* Records shown:
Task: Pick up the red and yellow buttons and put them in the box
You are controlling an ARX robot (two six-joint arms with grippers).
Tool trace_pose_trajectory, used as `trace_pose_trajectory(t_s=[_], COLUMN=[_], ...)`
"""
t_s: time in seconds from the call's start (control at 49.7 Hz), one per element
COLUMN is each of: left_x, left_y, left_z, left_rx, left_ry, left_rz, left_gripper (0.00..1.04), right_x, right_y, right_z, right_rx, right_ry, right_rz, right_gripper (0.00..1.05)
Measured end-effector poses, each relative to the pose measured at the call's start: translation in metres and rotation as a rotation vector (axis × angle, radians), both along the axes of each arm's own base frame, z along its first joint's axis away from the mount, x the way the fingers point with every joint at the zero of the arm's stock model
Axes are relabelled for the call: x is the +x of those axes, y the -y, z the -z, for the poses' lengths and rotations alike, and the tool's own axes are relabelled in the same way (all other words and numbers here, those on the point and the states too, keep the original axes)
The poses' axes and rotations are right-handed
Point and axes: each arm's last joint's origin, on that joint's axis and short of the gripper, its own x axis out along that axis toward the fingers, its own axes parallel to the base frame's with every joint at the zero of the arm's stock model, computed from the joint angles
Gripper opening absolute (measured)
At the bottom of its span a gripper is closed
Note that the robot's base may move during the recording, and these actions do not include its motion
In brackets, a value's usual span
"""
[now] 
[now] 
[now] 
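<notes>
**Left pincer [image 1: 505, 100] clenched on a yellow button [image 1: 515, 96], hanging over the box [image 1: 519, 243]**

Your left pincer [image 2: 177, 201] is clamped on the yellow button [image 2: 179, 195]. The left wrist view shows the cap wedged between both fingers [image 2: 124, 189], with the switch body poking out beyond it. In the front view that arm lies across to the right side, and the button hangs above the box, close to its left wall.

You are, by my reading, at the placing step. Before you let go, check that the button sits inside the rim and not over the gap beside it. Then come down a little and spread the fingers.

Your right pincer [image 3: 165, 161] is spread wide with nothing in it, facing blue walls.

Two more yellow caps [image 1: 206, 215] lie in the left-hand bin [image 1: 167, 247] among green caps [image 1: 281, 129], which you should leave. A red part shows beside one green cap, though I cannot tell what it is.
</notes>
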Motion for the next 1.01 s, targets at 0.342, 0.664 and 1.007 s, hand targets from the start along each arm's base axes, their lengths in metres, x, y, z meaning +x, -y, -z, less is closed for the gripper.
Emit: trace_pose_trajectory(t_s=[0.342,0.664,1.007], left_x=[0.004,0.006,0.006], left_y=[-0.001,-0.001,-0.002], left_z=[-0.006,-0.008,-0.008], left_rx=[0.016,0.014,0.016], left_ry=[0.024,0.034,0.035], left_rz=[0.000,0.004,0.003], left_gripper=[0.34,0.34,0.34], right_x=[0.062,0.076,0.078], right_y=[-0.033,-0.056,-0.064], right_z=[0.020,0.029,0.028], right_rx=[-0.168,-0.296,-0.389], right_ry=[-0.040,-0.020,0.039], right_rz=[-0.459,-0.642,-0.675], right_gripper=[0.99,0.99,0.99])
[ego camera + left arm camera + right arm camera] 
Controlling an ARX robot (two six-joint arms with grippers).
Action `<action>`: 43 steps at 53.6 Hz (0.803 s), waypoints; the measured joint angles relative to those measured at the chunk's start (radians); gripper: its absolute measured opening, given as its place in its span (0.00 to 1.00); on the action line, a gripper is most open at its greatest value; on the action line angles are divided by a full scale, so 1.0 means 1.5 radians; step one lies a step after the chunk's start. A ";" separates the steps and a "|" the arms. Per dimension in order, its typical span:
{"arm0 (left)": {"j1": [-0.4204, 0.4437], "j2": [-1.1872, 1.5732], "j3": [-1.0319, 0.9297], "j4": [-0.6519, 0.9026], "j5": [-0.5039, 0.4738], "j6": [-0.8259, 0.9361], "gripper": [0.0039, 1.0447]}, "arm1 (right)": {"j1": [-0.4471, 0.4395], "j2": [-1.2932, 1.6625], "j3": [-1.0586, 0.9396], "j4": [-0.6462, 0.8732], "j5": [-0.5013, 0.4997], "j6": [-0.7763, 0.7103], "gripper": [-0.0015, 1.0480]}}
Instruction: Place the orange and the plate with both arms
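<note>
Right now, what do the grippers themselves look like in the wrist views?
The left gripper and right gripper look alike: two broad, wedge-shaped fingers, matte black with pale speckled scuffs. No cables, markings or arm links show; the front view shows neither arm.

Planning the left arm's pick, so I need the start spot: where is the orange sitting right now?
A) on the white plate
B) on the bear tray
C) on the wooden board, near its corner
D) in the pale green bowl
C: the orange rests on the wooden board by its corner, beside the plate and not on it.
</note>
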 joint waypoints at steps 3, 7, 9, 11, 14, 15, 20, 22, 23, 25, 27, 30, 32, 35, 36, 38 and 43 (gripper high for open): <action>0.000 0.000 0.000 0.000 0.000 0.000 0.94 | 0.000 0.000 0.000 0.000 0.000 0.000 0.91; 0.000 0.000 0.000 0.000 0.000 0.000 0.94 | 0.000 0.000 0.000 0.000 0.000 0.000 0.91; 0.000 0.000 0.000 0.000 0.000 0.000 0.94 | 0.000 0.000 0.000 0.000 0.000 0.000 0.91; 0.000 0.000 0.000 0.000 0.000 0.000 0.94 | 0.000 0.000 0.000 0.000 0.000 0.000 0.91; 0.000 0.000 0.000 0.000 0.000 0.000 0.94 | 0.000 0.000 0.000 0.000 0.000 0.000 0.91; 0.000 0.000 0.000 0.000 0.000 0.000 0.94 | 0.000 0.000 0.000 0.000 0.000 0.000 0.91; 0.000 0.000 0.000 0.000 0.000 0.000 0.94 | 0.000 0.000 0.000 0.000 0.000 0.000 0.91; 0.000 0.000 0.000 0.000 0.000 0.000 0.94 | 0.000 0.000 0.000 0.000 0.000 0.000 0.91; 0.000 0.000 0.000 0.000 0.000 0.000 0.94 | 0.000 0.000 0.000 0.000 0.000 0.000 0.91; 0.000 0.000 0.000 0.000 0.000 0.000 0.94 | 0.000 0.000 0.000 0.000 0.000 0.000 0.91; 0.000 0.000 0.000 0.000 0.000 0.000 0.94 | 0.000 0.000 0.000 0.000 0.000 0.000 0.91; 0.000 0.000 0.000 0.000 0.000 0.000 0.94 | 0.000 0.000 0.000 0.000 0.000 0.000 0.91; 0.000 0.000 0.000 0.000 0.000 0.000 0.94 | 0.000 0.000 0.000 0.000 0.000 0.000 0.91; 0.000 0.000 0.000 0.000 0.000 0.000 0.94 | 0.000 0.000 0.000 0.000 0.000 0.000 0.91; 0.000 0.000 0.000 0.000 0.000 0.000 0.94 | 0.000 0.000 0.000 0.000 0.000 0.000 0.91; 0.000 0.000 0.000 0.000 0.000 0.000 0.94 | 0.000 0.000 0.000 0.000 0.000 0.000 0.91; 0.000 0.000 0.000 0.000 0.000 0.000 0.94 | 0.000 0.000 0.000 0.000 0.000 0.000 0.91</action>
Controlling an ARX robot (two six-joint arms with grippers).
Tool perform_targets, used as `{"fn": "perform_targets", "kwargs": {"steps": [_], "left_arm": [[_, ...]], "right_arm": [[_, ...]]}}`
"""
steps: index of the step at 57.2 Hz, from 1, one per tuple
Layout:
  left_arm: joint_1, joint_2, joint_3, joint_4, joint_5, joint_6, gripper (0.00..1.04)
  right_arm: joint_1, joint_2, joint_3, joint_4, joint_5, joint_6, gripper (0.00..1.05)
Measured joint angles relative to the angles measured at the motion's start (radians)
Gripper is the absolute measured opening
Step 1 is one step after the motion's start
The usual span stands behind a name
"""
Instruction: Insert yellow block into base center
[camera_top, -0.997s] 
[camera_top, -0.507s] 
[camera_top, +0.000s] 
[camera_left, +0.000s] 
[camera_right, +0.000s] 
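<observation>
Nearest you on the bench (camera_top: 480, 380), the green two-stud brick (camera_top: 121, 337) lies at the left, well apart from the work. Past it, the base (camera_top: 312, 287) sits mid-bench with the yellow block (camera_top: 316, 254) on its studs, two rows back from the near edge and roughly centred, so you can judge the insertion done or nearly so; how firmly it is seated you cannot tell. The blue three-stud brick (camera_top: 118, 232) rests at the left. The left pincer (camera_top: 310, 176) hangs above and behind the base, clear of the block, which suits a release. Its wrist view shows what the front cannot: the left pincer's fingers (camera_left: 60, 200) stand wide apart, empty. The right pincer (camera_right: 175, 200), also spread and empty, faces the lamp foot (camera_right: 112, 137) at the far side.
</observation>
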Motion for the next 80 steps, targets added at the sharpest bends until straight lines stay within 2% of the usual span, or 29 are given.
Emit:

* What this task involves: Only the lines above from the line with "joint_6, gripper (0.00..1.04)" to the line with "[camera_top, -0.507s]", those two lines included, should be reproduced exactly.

* Solution for this exercise:
  left_arm: joint_1, joint_2, joint_3, joint_4, joint_5, joint_6, gripper (0.00..1.04)
  right_arm: joint_1, joint_2, joint_3, joint_4, joint_5, joint_6, gripper (0.00..1.05)
Measured joint angles relative to the angles measured at the motion's start (radians)
Gripper is the absolute measured opening
Step 1 is one step after the motion's start
The usual span stands behind a name
"""
Instruction: Insert yellow block into base center
[camera_top, -0.997s] 
[camera_top, -0.507s] 

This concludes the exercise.